• Problem requirements
Please transcribe the data that follows exactly as given, leaving out every picture.

[[ Data segment open ]]

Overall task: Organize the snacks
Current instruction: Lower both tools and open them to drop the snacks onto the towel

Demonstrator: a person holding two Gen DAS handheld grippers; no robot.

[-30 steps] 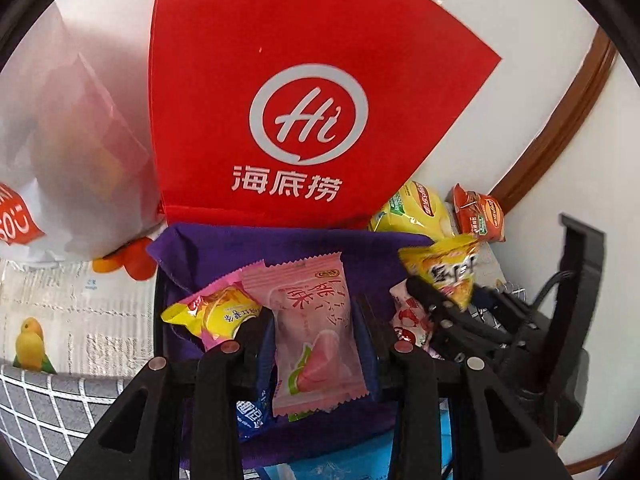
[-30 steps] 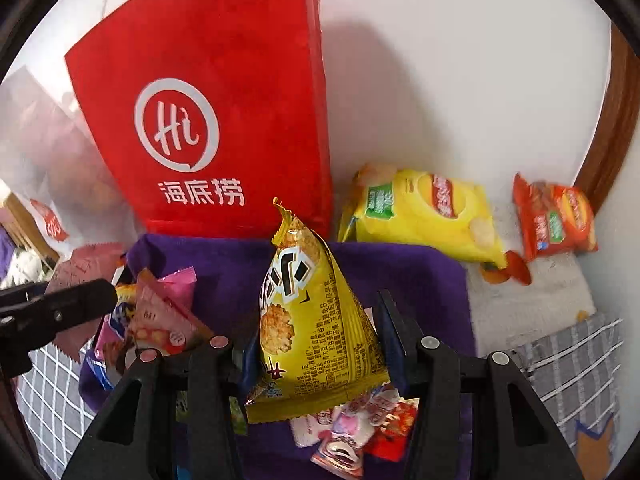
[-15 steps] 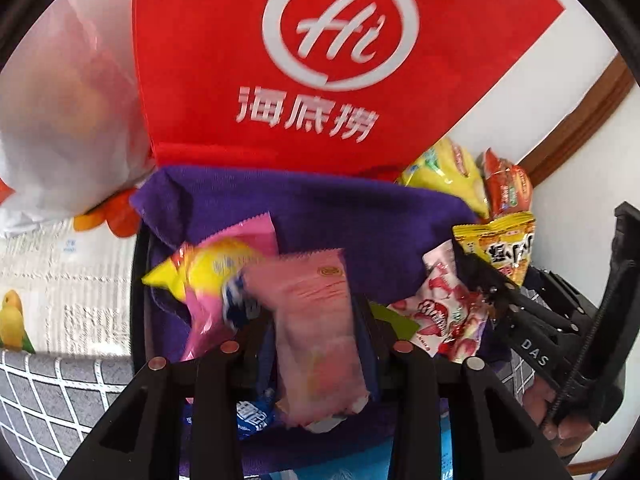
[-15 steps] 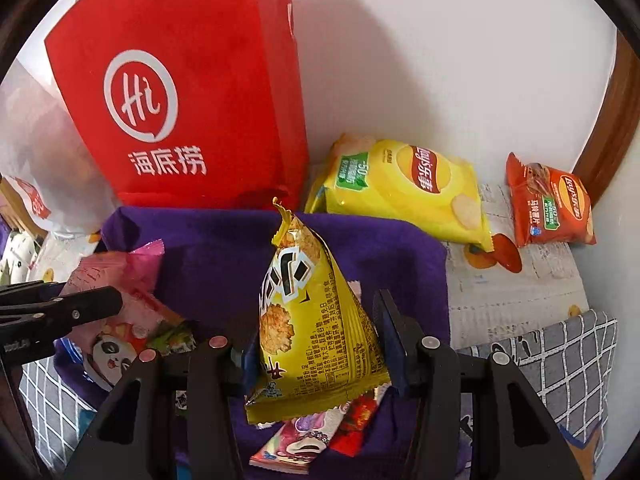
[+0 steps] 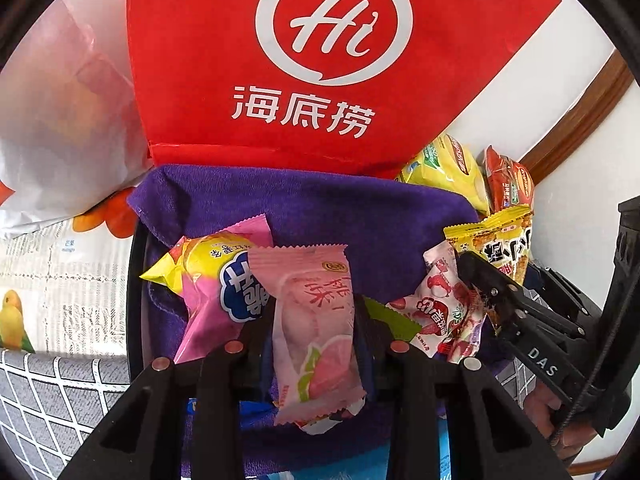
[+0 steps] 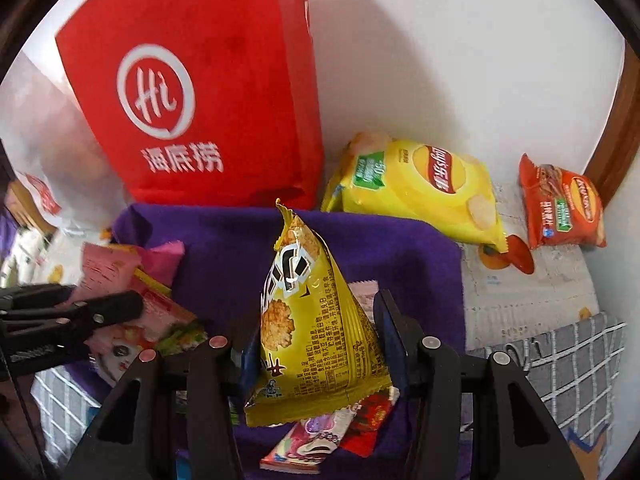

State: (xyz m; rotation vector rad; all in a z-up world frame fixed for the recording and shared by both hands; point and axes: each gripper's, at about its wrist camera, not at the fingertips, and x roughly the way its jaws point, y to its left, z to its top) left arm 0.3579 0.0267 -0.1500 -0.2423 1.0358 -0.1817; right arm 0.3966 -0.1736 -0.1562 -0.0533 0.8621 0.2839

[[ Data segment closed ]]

• Written response
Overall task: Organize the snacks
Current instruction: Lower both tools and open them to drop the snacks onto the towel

Demonstrator: a person holding two Gen DAS handheld grippers; no robot.

[-30 steps] 
[-30 steps] 
[-15 steps] 
[-15 steps] 
[+0 steps] 
[+0 steps] 

State: (xyz m; rotation vector rad; all in a z-up world frame fixed for the recording and shared by both hands; point and axes: each gripper's, at about its wrist camera, not at the fingertips, and x roughly the way its jaws point, y to its left, z to its top) left arm 0.3579 0.0267 -0.1500 -0.2423 1.0358 -0.1817; right arm 0.3966 -0.1736 -0.1562 -0.0533 0.8621 0.2839

The exercise requires no additional answer.